乔裕抚著她的脸,面无表情的轻声接下去,“他是个混蛋。”
一句骂人的脏话从他口中吐出来依旧是优雅异常。
乔裕看著闹腾了一晚上的人终於安静下来,心裏却无法平静下来,最后还是俯下身吻了吻她的额角,贴著她的脸颊喃喃低语,“思璿,你要乖点……”
她睡著了倒真的是难得的乖巧,乖巧的让他心疼。
乔裕守了她一个晚上,第二天一早只来得及到办公室换了衣服就往会议室赶,紧赶慢赶还是迟到了。会议恰好是乔柏远在主持,脸黑如锅底的看著乔裕走进来。

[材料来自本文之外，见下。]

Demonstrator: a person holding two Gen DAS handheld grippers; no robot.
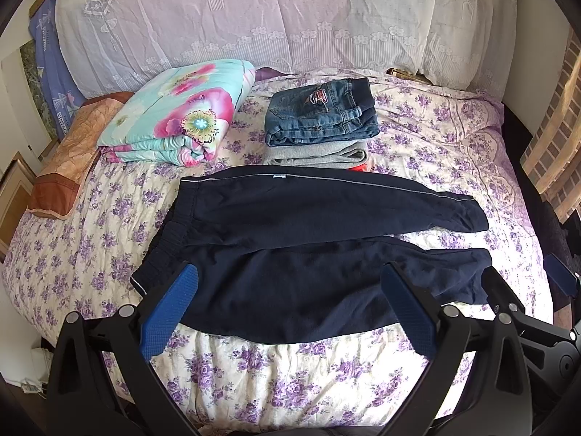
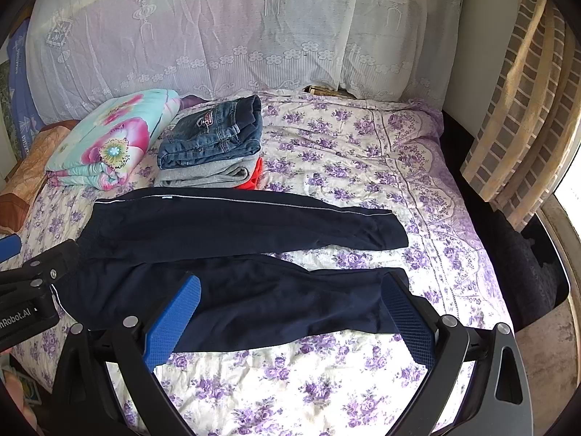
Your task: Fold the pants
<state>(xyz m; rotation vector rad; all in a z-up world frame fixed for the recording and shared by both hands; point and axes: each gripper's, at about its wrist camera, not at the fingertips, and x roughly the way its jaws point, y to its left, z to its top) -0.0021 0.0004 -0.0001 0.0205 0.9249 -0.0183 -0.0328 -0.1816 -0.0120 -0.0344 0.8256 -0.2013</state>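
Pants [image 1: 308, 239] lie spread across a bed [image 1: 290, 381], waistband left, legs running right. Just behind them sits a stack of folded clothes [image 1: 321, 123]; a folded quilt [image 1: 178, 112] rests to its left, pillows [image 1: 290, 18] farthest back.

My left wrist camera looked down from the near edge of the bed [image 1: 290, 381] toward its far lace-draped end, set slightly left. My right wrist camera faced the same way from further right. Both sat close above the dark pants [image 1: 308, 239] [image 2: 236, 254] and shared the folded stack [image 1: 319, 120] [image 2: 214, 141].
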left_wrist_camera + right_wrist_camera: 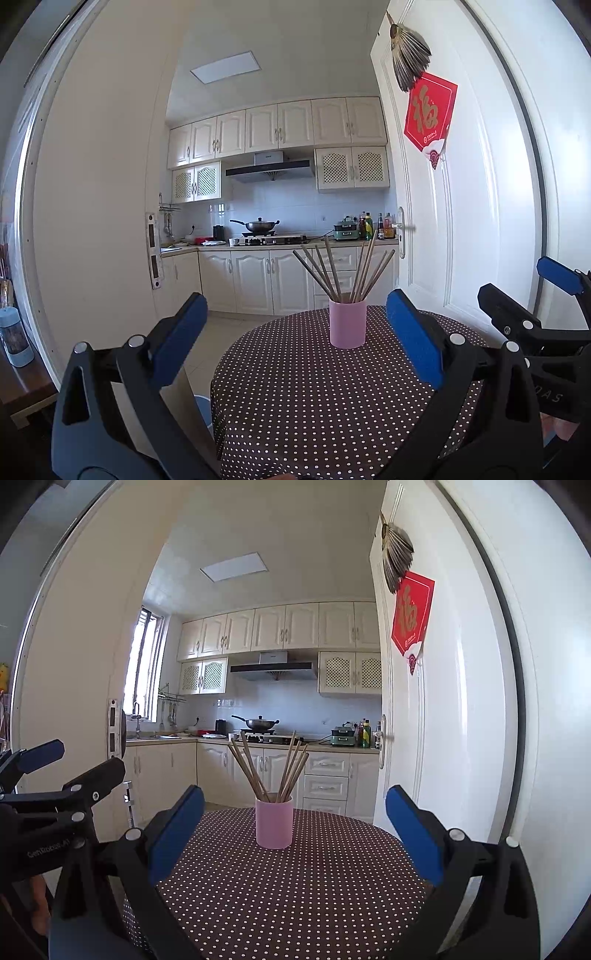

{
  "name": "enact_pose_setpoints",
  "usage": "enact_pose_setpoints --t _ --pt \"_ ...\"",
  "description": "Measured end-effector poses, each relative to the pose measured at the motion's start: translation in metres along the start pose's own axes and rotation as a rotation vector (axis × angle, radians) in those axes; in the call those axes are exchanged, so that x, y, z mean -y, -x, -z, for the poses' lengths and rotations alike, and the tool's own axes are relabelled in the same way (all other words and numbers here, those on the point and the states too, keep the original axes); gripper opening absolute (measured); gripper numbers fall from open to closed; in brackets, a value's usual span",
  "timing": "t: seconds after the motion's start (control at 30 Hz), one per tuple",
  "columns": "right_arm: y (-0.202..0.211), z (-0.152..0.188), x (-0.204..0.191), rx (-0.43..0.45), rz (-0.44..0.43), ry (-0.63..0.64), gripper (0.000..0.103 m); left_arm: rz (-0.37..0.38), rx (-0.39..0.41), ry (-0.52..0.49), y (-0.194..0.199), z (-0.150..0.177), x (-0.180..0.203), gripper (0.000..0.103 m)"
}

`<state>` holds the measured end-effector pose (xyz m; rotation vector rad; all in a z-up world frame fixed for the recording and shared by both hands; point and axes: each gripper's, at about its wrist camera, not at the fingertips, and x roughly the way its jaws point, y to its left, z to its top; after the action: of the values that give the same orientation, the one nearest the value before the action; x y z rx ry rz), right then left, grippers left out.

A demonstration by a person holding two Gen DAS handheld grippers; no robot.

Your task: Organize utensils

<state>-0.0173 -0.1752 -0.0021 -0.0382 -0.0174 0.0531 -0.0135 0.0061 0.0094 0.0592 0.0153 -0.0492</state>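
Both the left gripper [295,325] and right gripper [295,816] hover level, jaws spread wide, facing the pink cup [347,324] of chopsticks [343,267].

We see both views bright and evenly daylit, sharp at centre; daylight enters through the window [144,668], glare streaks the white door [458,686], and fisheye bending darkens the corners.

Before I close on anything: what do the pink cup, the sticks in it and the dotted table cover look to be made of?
Pink cylindrical cup: probably matte plastic or silicone; even colour, no glare.
Thin brown chopsticks: look like wood or bamboo; dull tan-brown, though the grain is too small to tell.
Dark brown, white-dotted table cover: seemingly cloth or soft vinyl; it drapes over the round edge with little sheen.
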Motion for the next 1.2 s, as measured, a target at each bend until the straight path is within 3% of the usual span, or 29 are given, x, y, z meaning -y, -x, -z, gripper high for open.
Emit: enact_pose_setpoints --t 1.2 --pt "0.0032 0.0056 0.0004 -0.006 0.012 -0.002 0.095 0.006 0.0 -0.008 -0.0001 0.0051 0.0038 0.096"
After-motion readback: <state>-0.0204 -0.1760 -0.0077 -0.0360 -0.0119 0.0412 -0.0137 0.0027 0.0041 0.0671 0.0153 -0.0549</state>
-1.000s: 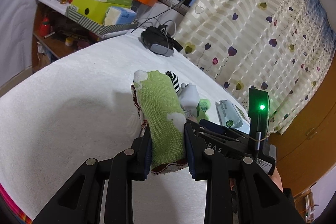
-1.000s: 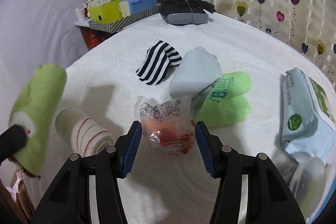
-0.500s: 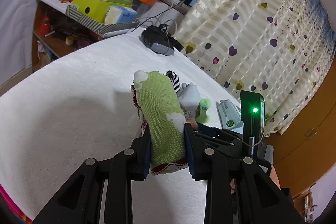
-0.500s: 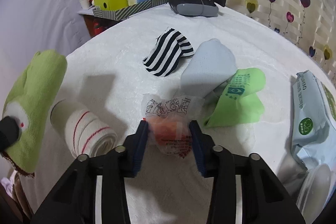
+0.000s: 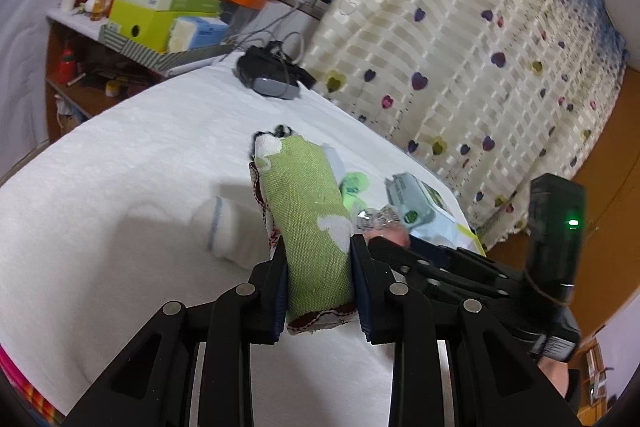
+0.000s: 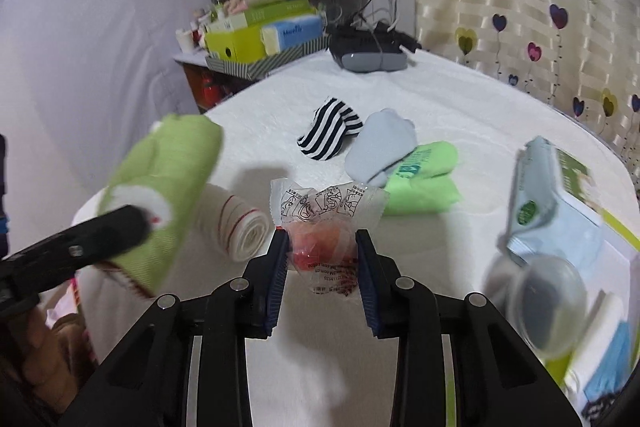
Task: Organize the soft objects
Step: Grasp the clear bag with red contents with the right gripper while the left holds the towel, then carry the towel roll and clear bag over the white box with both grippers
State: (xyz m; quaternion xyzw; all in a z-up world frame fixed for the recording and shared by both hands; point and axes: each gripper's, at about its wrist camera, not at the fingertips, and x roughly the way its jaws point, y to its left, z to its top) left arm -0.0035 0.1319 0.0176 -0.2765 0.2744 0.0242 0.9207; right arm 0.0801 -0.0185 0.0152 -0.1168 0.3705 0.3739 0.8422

乔裕硬著头皮找到位置坐下后,就看到坐在他对面的萧子渊欲笑不笑的盯著他看。
乔裕皱了皱眉,然后萧子渊就真的笑了出来。
当著眾人乔柏远也不好说什麽,会议结束之后便去了乔裕的办公室。
乔柏远坐在沙发上,乔裕没敢坐,给乔柏远倒了杯茶之后便站在一旁准备挨训。
乔柏远环视了一圈之后,状似无意的问起,“听说你昨晚回家了?”
乔裕心裏一惊,车他当时就让尹和畅还回去了,难道被发现了?
被发现了他也就不再忐忑,老老实实的承认,“嗯。”
乔柏远还是了解乔裕的,他一向有担当,做过的事情不会不认,“还借了我的车?”
乔裕继续点头,“嗯。”
“做什麽去了?”
“我的车被记者盯上了,送个朋友回家。”
“什麽朋友?”
乔裕一顿,“女朋友。”
乔柏远猜得也准,“上次说的那个建筑师?”
“是她。”乔裕看向乔柏远,自己的父亲极少过问的这麽细致,此刻忽然提起来,乔裕不太明白他的心思。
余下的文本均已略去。